Return each line of the records below in which the string "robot" turns up.

___ RECORDS FOR THE EXERCISE

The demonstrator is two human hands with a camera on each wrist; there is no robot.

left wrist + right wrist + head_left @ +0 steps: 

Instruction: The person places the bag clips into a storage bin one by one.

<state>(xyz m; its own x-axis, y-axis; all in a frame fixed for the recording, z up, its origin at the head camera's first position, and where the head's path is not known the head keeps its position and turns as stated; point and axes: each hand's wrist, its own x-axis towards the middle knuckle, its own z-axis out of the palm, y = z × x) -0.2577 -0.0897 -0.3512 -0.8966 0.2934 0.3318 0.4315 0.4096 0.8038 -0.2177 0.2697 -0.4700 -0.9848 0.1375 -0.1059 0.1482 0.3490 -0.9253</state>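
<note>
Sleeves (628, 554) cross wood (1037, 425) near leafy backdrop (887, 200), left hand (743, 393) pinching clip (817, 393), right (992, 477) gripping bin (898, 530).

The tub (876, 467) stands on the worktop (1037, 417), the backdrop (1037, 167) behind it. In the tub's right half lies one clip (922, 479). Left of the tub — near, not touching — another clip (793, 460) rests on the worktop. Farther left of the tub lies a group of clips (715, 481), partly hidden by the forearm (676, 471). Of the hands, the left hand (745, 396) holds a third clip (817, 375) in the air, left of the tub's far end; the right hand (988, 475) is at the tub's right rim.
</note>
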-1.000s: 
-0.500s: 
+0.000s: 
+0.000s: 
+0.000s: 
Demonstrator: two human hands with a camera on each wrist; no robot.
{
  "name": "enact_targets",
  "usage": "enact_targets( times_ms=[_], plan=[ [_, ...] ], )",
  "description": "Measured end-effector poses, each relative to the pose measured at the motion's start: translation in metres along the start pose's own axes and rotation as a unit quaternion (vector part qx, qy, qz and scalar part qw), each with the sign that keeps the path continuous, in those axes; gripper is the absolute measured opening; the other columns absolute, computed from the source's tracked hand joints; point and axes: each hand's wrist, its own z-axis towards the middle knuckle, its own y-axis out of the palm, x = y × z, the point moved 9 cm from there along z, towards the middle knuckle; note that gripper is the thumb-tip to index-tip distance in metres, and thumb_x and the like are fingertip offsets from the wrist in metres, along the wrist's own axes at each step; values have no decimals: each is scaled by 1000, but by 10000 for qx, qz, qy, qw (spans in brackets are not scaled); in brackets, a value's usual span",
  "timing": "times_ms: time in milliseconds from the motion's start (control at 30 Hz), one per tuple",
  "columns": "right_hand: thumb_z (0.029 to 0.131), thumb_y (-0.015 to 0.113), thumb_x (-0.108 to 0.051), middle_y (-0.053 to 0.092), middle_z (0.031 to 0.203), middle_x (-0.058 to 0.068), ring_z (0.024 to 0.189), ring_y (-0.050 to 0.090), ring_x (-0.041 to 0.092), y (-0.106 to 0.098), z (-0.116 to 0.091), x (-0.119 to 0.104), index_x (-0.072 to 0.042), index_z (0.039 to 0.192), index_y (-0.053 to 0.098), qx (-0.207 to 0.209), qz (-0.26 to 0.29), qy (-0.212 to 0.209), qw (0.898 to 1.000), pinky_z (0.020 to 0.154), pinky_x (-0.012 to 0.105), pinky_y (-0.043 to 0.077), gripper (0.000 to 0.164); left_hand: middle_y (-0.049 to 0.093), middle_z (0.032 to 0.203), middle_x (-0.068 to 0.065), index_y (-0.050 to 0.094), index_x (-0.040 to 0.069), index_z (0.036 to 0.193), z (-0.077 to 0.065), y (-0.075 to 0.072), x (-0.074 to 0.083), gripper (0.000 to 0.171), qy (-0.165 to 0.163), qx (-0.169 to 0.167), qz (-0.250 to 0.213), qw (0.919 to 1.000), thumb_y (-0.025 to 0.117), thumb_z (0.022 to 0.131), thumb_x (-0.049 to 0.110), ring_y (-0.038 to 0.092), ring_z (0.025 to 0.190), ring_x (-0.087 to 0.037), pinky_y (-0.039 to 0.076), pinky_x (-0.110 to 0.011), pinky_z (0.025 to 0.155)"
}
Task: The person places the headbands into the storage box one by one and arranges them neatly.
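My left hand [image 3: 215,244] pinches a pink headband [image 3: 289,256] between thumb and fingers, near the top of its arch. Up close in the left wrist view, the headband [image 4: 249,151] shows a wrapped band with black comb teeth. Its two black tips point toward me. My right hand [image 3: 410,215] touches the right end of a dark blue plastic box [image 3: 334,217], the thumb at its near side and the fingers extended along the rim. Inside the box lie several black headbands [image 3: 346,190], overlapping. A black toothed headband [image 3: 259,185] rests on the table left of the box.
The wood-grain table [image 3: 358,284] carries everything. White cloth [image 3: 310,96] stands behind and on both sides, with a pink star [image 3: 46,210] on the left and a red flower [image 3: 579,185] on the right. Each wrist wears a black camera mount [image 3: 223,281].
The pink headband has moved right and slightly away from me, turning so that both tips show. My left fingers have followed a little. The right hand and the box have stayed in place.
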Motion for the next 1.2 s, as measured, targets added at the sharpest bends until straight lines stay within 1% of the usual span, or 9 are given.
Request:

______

● WRITTEN ANSWER:
The demonstrator is two human hands with a camera on each wrist; there is no robot.
Demonstrator: two human hands with a camera on each wrist; no robot.

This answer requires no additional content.